Da liegt es auf der Hand, dass solche Gründungen eine spezielle Betreuung brauchen. Das hat auch Strauch erkannt: „Kreative gründen anders.“ Daher arbeite er daran, zum Beispiel im Businessplan-Wettbewerb eine spezielle Sparte für Kulturschaffende zu entwickeln. Die Prüfung eines zukünftigen Unternehmens auf seine ökonomische Tragfähigkeit werde nämlich gerne unterschätzt. „Viele der kleinen und mittelständischen Unternehmen weisen einen horrend miserablen Liquiditätsplan auf.“

Viele Kulturarbeiter sind Einzelkämpfer, die sich mit prekären Auftragsverhältnissen durch die Selbstständigkeit lavieren. Ziel der Wirtschaftspolitik müsste sein, mit gezielten Fördermaßnahmen zur Vernetzung beizutragen, Zusammenschlüsse zu forcieren oder Gesellschaftsgründungen zu fördern. Genau hier sollen die Gründertage einhaken. Auf einschlägigen Veranstaltungen können künftige Kulturarbeiter sich kennen lernen und einen Überblick über das komplexe System der Kreditvergabe und Förderung erlangen.

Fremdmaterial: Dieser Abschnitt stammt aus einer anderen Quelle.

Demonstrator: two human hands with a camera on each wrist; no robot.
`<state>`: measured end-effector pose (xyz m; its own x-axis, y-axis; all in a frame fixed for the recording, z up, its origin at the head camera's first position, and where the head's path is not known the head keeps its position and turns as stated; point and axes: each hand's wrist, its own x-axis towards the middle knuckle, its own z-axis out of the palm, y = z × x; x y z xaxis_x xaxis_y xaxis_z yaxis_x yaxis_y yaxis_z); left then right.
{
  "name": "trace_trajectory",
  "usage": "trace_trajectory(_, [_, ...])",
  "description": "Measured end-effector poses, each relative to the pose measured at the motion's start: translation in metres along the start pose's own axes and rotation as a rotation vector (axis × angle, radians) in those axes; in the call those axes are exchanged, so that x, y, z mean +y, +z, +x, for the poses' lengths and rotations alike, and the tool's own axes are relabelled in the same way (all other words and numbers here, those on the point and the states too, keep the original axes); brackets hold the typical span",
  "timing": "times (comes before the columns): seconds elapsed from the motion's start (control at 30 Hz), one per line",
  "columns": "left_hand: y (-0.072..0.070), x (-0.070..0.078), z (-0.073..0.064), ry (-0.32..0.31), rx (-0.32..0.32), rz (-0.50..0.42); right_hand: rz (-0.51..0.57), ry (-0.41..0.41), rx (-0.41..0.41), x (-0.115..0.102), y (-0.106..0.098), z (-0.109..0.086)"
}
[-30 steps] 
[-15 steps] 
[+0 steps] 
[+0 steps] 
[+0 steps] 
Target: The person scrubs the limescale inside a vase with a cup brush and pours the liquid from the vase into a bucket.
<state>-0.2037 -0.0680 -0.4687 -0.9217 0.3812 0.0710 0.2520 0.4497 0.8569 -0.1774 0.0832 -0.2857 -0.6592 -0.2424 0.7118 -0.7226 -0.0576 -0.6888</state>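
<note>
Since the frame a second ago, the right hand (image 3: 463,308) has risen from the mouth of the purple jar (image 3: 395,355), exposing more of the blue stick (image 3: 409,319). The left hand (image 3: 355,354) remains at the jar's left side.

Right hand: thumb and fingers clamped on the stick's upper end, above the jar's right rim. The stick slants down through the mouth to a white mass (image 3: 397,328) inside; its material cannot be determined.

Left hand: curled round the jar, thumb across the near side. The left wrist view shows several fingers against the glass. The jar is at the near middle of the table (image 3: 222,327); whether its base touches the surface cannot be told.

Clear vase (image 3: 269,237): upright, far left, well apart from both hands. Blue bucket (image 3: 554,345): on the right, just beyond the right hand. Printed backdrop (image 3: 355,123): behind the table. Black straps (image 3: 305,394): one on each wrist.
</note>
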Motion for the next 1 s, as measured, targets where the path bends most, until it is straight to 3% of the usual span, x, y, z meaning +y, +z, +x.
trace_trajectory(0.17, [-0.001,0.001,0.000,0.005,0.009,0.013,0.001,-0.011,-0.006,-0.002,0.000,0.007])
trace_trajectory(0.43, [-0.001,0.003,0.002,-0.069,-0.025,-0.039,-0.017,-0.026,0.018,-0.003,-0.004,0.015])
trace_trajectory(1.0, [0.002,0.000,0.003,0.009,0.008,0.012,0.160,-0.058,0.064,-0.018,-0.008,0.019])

Die Investitionsbanken bieten kostenfreie Beratungen an. Nützlich ist eine solche Beratung in jedem Fall. Denn auch Künstler werden um Kosten-Nutzen-Rechnungen und Bilanzierung nur schwer herumkommen. Es sei denn, die kreativen Köpfe tun sich mit Steuerberatern, Ökonomen oder Buchhalter zusammen. Doch auch dann gilt: Vertrauen ist gut, Kontrolle besser.